(Records drawn from a dataset)
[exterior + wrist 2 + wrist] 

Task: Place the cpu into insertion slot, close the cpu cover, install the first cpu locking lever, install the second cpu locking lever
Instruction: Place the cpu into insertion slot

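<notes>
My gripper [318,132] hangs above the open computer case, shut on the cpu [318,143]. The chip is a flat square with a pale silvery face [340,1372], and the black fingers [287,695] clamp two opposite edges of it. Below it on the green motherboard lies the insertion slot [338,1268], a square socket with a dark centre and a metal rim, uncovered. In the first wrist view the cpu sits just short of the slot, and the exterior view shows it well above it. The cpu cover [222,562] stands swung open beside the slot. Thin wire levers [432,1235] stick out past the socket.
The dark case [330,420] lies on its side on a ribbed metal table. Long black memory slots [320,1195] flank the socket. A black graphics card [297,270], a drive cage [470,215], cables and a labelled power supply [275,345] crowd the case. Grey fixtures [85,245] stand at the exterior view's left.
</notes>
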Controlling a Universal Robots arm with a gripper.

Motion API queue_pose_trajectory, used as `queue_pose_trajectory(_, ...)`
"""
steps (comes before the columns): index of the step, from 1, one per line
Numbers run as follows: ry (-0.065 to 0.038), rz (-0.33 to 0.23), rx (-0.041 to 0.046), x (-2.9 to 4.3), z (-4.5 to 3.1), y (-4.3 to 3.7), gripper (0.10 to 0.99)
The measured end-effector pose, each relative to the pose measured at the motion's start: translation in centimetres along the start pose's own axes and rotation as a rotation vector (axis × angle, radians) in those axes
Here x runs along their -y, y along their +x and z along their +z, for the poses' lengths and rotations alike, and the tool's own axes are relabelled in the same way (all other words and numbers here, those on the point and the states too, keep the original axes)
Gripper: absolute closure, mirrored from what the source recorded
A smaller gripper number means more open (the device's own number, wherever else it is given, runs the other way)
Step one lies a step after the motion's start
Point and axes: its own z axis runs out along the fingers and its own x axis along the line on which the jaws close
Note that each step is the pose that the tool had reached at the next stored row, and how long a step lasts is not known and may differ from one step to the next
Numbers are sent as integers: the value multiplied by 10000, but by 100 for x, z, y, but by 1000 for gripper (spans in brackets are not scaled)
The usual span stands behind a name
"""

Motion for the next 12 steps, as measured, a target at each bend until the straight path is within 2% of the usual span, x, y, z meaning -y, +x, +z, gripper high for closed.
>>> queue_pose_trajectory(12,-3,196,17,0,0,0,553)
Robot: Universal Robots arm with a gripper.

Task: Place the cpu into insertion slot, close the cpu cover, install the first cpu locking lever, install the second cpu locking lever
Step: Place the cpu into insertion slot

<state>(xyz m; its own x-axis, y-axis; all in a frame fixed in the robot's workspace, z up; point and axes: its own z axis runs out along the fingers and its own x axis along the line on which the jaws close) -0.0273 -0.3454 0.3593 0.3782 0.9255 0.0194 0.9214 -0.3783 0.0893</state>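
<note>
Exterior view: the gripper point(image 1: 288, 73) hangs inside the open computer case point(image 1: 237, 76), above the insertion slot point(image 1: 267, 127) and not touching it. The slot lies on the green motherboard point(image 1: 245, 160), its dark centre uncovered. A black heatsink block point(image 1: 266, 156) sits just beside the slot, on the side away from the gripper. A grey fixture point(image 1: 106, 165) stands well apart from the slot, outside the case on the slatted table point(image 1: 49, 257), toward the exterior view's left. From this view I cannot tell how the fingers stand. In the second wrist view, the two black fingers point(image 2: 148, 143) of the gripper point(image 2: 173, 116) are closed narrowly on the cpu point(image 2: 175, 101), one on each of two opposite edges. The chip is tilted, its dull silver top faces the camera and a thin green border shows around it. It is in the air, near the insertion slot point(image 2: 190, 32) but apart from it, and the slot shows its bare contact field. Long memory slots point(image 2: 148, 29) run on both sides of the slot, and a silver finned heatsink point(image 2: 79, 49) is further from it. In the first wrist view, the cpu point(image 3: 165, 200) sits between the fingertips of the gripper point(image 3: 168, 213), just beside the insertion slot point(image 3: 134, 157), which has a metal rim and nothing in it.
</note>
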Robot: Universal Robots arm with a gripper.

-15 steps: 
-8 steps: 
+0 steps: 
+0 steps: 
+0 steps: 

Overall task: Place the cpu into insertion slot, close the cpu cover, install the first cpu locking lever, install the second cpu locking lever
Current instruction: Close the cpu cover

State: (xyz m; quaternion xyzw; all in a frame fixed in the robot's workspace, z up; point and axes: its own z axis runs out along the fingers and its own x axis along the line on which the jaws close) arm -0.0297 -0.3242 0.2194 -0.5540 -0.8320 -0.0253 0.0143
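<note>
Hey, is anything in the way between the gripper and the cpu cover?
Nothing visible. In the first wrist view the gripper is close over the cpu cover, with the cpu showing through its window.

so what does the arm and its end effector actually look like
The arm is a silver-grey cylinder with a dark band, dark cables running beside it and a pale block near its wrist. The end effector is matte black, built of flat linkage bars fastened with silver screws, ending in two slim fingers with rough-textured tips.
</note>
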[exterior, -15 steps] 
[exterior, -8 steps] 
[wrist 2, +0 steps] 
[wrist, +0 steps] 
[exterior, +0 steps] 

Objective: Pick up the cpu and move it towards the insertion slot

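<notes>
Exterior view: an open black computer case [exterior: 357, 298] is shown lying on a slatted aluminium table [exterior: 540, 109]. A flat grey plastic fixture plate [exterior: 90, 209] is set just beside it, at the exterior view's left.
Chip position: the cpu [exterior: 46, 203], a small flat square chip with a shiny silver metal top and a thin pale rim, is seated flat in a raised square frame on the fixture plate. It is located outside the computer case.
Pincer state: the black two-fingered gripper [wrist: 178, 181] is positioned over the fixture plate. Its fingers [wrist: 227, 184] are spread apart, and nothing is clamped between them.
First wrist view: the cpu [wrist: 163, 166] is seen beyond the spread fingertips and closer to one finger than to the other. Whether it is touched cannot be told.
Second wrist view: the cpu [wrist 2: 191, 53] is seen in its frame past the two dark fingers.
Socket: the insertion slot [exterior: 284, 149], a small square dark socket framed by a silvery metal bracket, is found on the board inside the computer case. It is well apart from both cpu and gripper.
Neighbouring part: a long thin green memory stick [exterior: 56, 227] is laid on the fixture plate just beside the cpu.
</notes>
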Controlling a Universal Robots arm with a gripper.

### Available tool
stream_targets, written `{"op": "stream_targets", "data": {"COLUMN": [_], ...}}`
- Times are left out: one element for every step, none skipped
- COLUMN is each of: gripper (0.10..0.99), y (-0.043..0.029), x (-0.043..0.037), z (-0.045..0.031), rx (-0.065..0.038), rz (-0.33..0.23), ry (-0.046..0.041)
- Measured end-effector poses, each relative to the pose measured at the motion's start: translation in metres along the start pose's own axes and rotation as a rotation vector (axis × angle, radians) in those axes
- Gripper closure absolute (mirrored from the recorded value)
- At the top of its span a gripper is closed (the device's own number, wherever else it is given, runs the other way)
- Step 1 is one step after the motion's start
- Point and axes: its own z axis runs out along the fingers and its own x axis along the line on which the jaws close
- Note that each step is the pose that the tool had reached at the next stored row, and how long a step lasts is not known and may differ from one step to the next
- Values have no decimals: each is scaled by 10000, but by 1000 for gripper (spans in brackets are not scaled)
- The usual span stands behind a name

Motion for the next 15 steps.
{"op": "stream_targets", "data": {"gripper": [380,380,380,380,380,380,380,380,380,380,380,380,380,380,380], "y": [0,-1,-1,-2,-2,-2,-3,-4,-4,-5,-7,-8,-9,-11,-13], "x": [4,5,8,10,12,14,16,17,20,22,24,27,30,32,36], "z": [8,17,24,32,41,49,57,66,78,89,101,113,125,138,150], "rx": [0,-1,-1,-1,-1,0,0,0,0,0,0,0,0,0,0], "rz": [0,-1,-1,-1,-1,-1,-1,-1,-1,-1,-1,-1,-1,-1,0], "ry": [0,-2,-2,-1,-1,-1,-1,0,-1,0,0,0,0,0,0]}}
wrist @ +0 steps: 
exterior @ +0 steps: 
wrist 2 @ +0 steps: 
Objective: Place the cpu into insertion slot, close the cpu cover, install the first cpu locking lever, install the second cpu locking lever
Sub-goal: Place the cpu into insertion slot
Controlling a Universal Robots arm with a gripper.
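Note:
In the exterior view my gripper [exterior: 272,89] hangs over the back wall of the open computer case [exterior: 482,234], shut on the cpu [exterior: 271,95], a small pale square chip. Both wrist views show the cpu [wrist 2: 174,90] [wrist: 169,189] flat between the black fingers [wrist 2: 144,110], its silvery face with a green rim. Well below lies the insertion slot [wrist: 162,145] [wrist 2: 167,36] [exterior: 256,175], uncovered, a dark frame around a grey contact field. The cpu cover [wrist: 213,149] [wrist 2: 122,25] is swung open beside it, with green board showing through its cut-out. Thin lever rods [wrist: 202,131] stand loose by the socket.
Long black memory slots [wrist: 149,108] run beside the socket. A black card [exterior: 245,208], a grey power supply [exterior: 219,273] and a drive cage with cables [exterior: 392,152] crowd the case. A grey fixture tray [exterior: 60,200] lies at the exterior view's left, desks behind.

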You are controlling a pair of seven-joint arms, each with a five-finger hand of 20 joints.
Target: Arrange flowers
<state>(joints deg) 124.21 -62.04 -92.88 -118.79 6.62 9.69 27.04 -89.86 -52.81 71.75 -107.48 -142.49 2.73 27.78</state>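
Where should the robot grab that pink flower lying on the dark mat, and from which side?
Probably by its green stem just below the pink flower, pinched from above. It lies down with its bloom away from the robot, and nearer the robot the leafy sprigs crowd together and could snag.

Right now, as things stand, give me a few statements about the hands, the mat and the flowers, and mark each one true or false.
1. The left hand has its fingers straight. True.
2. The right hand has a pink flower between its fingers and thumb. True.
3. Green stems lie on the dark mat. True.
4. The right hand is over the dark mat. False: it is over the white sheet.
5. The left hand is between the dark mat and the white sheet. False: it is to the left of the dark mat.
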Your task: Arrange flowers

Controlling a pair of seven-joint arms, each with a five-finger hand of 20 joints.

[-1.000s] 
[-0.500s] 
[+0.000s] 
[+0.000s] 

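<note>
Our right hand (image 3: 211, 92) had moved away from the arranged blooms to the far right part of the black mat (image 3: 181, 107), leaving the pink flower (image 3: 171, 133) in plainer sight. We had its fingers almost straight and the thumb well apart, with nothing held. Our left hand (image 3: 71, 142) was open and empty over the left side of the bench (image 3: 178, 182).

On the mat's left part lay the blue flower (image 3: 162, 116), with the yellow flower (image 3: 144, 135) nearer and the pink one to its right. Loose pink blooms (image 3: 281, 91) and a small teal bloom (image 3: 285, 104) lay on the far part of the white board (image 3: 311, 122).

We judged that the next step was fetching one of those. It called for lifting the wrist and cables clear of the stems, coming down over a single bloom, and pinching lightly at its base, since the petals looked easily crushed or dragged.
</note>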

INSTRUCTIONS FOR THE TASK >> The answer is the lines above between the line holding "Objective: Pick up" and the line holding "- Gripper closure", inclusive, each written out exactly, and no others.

TASK SOLUTION >>
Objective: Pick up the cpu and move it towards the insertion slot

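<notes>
Exterior view: an open black computer case [exterior: 357, 298] is shown lying on a slatted aluminium table [exterior: 540, 109]. A flat grey plastic fixture plate [exterior: 90, 209] is set just beside it, at the exterior view's left.
Chip position: the cpu [exterior: 46, 203], a small flat square chip with a shiny silver metal top and a thin pale rim, is seated flat in a raised square frame on the fixture plate. It is located outside the computer case.
Pincer state: the black two-fingered gripper [wrist: 178, 181] is positioned over the fixture plate. Its fingers [wrist: 227, 184] are spread apart, and nothing is clamped between them.
First wrist view: the cpu [wrist: 163, 166] is seen beyond the spread fingertips and closer to one finger than to the other. Whether it is touched cannot be told.
Second wrist view: the cpu [wrist 2: 191, 53] is seen in its frame past the two dark fingers.
Socket: the insertion slot [exterior: 284, 149], a small square dark socket framed by a silvery metal bracket, is found on the board inside the computer case. It is well apart from both cpu and gripper.
Neighbouring part: a long thin green memory stick [exterior: 56, 227] is laid on the fixture plate just beside the cpu.
</notes>
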Controlling a Universal Robots arm with a gripper.

### Available tool
stream_targets, written `{"op": "stream_targets", "data": {"COLUMN": [_], ...}}`
- Times are left out: one element for every step, none skipped
- COLUMN is each of: gripper (0.10..0.99), y (-0.043..0.029), x (-0.043..0.037), z (-0.045..0.031), rx (-0.065..0.038), rz (-0.33..0.23), ry (-0.046..0.041)
- Measured end-effector poses, each relative to the pose measured at the motion's start: translation in metres along the start pose's own axes and rotation as a rotation vector (axis × angle, radians) in those axes
- Gripper closure absolute (mirrored from the recorded value)

No additional output is needed.